Speaking to the media about a newly released report on U.S. support for human rights, Rice called the defense of human rights "a universal responsibility" and cited examples of what she called "a dramatic shift in the world's landscape."
"Today, more than 50 million people who lived under brutal regimes in Afghanistan and Iraq are on the road to democracy," Rice noted in the preface to the report, "Supporting Human Rights and Democracy: The U.S. Record 2004-2005."
"Afghan President Hamid Karzai is leading his war-torn nation forward, after 23 years of conflict and instability," she wrote.
Rice also cited progress in Iraq, which she wrote "has taken the initial steps to joining the growing community of democracies in the world."
"In Iraq, we witnessed citizens - despite the threat of terrorist violence - voting to ensure their voices were heard for the first time in decades," she continued.

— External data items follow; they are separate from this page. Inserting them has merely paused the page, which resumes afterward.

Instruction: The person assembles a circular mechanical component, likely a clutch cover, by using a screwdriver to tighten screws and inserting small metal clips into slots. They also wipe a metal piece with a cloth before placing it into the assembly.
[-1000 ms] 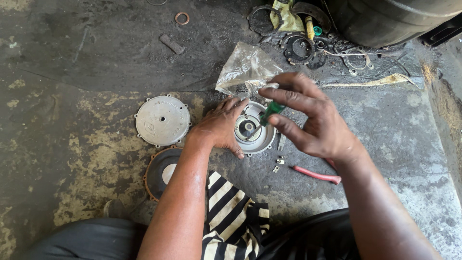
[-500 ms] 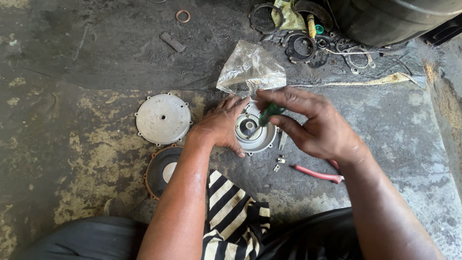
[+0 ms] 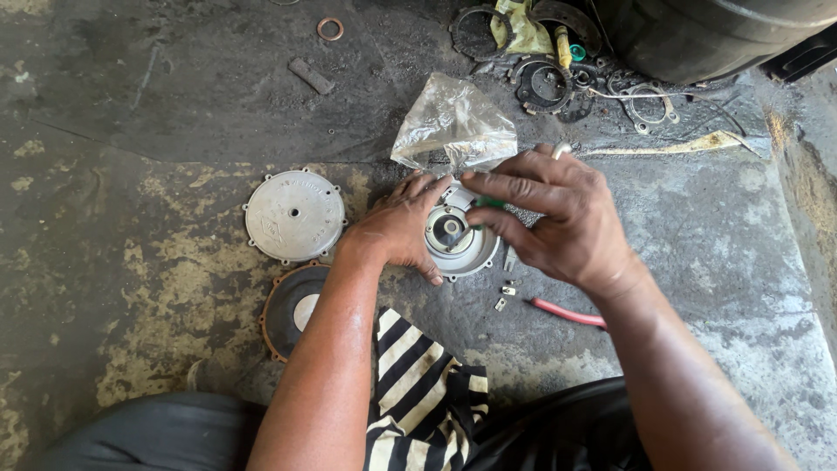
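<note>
My left hand (image 3: 403, 228) rests on the left rim of a round grey metal housing (image 3: 460, 244) lying on the stained concrete floor and holds it steady. My right hand (image 3: 558, 216) hovers over the housing's right side, with its fingers pinched on a small green part (image 3: 486, 202) just above the housing's dark centre hole. A crumpled clear plastic bag (image 3: 453, 124) lies right behind the housing, touching my right fingertips.
A round metal cover plate (image 3: 293, 215) and a dark rubber diaphragm (image 3: 291, 309) lie to the left. Small screws (image 3: 506, 293) and a red-handled tool (image 3: 567, 312) sit at the right. Gaskets and rings (image 3: 547, 84) lie at the back by a black tank (image 3: 706, 35).
My right hand has moved slightly left and lower over the housing, bringing the green part nearer the centre hole. The left hand has stayed on the rim.
</note>
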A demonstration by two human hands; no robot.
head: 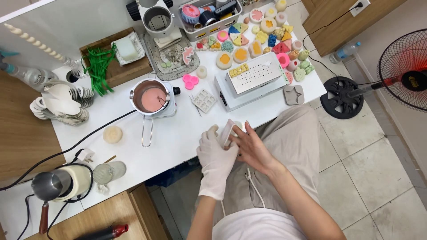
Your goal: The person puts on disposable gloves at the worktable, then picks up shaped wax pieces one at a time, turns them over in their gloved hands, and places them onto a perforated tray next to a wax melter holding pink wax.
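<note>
A: Left hand (216,155), gloved, and bare right hand (251,149) both pinched a white glove (227,132), lower centre at table edge (178,149).
B: Risk?
A: Glove could tear; pink wax pot (151,98) near, elbow could tip it.

Hands: left hand (216,155) and right hand (251,149) meet at the table (178,138) front edge.
Pot: pot (151,98) behind the hands, leftward.
Box: perforated box (254,78) right of pot.
Fan: floor fan (402,71) far right, off the table.
</note>
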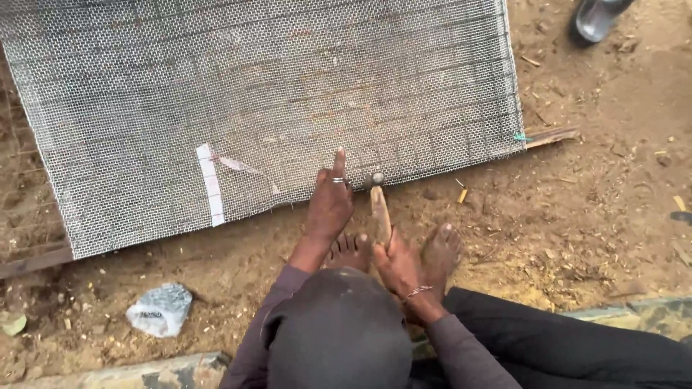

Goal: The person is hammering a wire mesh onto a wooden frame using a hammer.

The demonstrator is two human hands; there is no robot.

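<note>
Head view: left hand (330, 205) lies flat and open on the stiff, springy wire mesh (267, 101) near its lower edge; right hand (395, 263) grips the hammer (379, 205) by its wooden handle's end.

From my remote seat this reads as an outdoor work yard, a rough open-air workshop rather than any room. The floor is bare brown packed earth (577, 216) strewn with wood chips and straw bits, running out on every side of my grip on the wooden-handled hammer (379, 209). Just ahead of that grip, a large sheet of grey fine wire mesh (274, 94) lies flat on the earth over rough weathered timber battens (551, 135), with no worktop under it. Behind and to the left of the grip sits a crumpled grey plastic wrapper (160, 308), and nearer still a worn stone kerb (144, 371).
</note>
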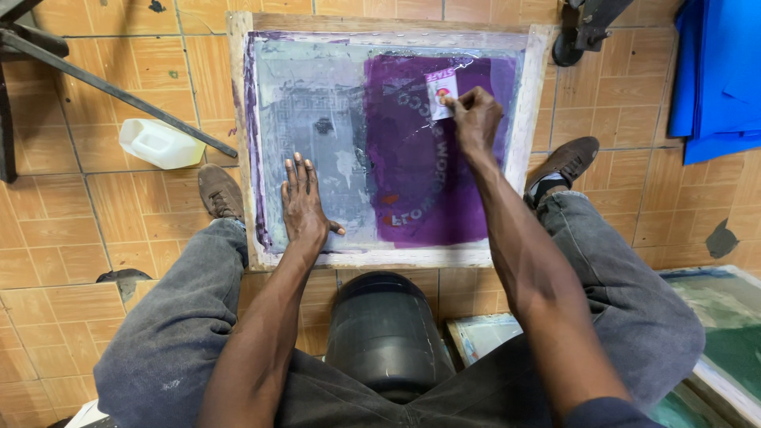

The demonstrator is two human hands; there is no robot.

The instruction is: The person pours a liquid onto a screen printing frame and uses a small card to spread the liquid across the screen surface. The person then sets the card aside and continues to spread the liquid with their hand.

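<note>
A wooden-framed printing screen (242,143) lies flat on the tiled floor between my feet. Its mesh is grey on the left and coated purple (432,182) on the right, with pale curved lettering showing through. My left hand (303,202) rests flat, fingers spread, on the grey mesh near the lower frame edge. My right hand (474,119) pinches a small white card (441,93) with a red mark and presses it against the purple area near the top.
A black bucket (386,333) stands between my knees. A white plastic jug (158,143) lies on the floor at left under a dark metal bar (111,89). Blue fabric (717,71) is at upper right. Another framed screen (733,333) with green mesh is at lower right.
</note>
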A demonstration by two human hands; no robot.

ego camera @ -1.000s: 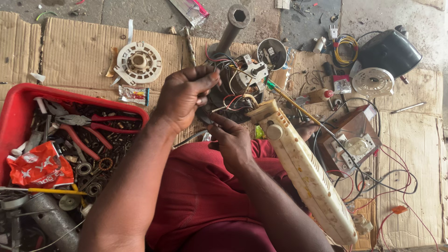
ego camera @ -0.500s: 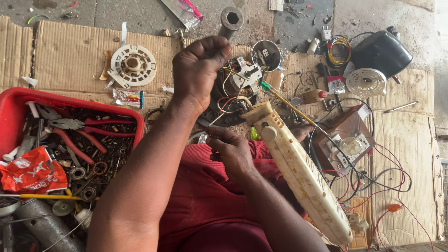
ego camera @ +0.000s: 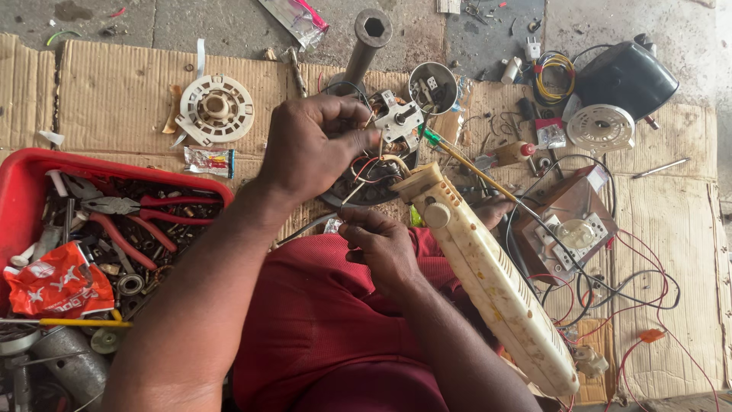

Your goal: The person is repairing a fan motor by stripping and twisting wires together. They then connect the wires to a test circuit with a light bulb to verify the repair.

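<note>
A bundle of thin coloured wires [ego camera: 371,164] is pinched between the closed fingers of the left hand [ego camera: 309,145], raised above the dark round motor body [ego camera: 366,187] from which the leads come. The right hand [ego camera: 381,244] is held lower, over the red-clothed lap, its fingertips drawn together on a fine wire end [ego camera: 343,221]; whether that strand is gripped firmly or only touched cannot be told.

A lead could be torn from its joint if the wires are pulled too hard, since they run taut toward the small white switch block [ego camera: 398,118] and the motor below. The cream plastic housing [ego camera: 488,282] lies slanted across the lap, just beside the right wrist, and could be knocked off by a sideways sweep of that arm. The green-handled screwdriver [ego camera: 457,160] rests against the top of the housing and could roll.

Room is tight. To the left, the red tray [ego camera: 30,172] of pliers and loose parts sits close under the left forearm. To the right, a brown board [ego camera: 564,221] trailing red and black wires crowds the floor. Ahead, the grey socket tube [ego camera: 366,38] and the white fan hub [ego camera: 216,108] lie on the cardboard [ego camera: 114,84], which offers the only open patch, well apart from both hands.
</note>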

The report addresses other signs of progress around the world: in Palestine, where voters supported a new leadership that seeks peace and held their first municipal elections since 1976, and in Ukraine, where the people refused to stand for a rigged election and insisted on one that reflected the will of the people.
"What these dramatic events have shown us is that societies of free citizens must be founded on a commitment to the dignity of each individual," she said during a March 28 news conference announcing the report's release.

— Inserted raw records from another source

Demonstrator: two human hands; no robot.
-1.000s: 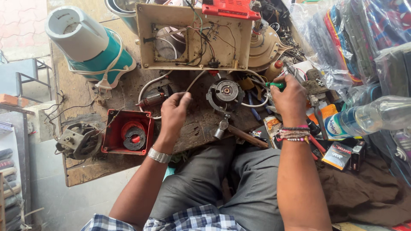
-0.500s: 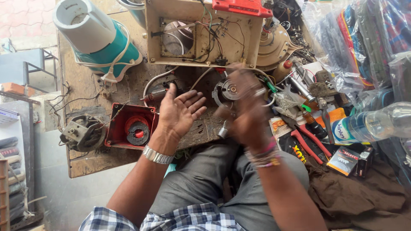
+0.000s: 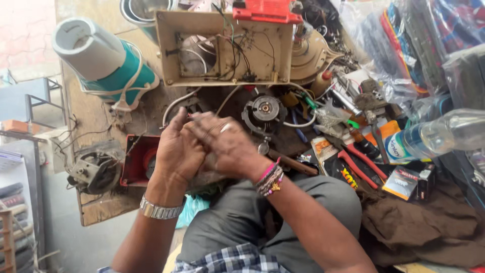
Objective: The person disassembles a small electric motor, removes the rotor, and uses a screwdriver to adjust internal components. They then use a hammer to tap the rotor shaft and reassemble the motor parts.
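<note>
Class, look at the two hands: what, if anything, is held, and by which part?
Cannot be told: the right hand lies across the left hand, hiding anything between them.

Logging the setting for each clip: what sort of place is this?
Most likely a small appliance repair bench. An opened beige appliance casing shows loose wiring, a bare motor lies on the worn wooden worktop, and red-handled pliers lie among scattered tools.

head cam | looks steeply down, close | workbench point(image 3: 96, 121) ahead, lap below | single view
</note>
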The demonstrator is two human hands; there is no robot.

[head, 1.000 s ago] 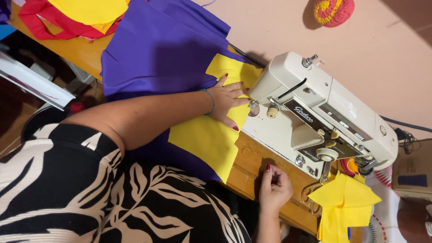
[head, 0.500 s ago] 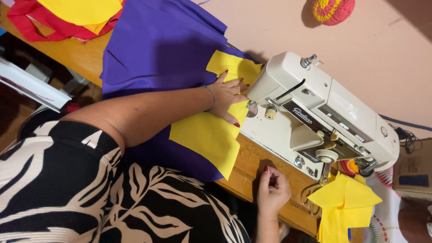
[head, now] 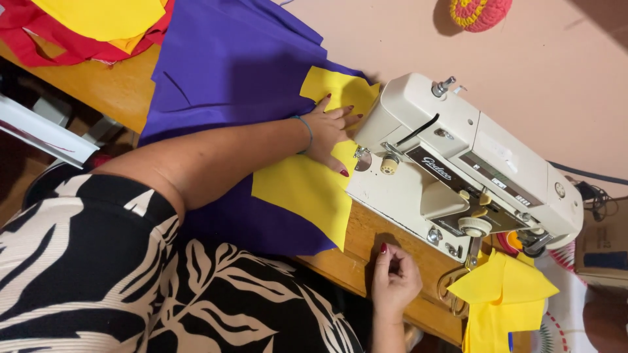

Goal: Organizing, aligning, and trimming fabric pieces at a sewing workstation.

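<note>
While red cloth (head: pixel 46 36) and a yellow piece (head: pixel 98 16) lie bunched at the far left of the wooden table (head: pixel 111 91), the work itself sits further right. Purple cloth (head: pixel 229 59) is spread wide over the table w/ a yellow panel (head: pixel 304 189) laid on top of it. Left hand (head: pixel 330 127) lies flat on that yellow panel, fingers spread and loose, not gripping, pressing it down right beside the needle end of the white sewing machine (head: pixel 458 163). Yellow panel's top edge reaches under the machine head; its lower part hangs toward the table's near edge.

Right hand (head: pixel 396 278) is at the table's front edge below the machine, fingers curled in, thumb against them; can't tell if it pinches anything. More yellow cloth (head: pixel 500 297) droops off the right end.

Judging progress: panel is placed and lined up at the needle, but no finished seam is visible on it, so the stitching looks mostly still to do. Needle area too small to confirm.
</note>
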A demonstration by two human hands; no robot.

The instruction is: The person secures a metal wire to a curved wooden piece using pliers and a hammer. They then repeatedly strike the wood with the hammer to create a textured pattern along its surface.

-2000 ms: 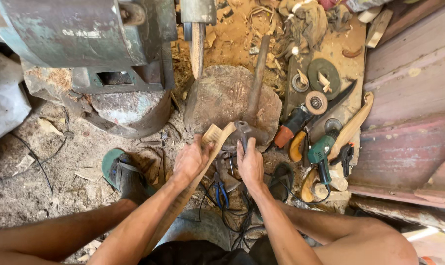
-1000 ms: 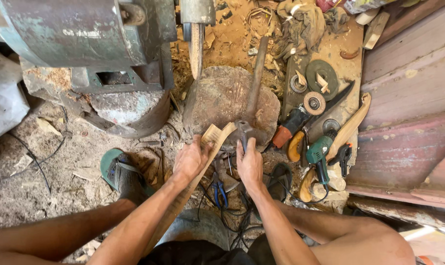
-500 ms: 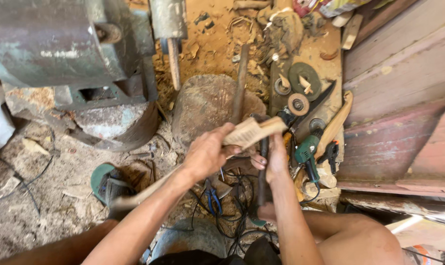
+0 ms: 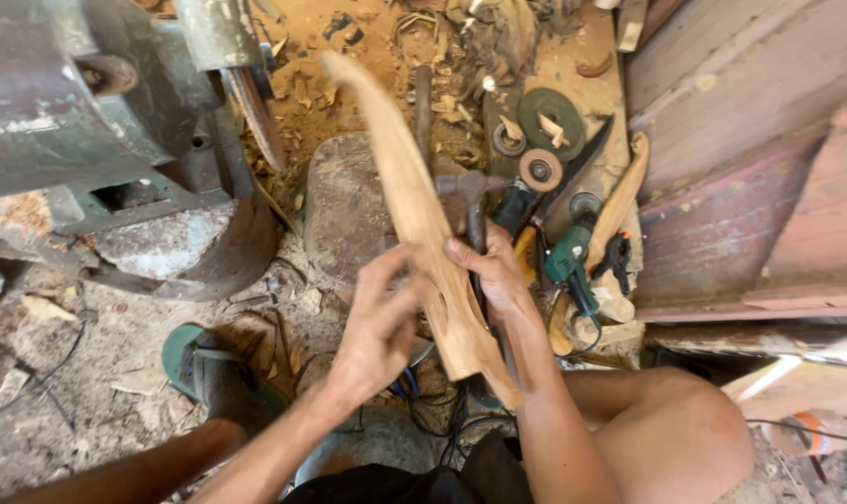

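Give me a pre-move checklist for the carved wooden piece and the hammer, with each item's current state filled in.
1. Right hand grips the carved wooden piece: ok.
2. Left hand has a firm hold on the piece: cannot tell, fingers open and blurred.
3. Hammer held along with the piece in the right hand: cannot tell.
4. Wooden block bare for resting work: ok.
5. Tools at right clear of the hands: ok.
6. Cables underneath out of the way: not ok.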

Rice dismissed assertions that some countries or societies may not be ready for freedom or to take responsibility for their futures.
Authoritarian and corrupt regimes can repress human freedoms and rights for only so long, Rice said. "There comes a time when all people have had enough, striking a spark of liberty, and then they rise up to take control of their own futures and their own destinies," she said.
The trend toward democracy around the world reflects the overall goal of U.S. human rights policy: to bring an end to tyranny in the world, Rice noted.
This goal, she said, directly supports President Bush's pledge to support countries seeking democratic reform.
"The survival of liberty in our land is dependent on the growth of liberty in other lands," Rice said, adding that the United States will make it clear to nations of the world that "success in our relations depends on the treatment of their own people."
Not all countries will pursue freedom in the same way or at the same rate, the secretary acknowledged in the preface to the new report. "Whatever the path or pace, however, the United States is prepared to stand with those who seek freedom for themselves and their fellow citizens," she wrote.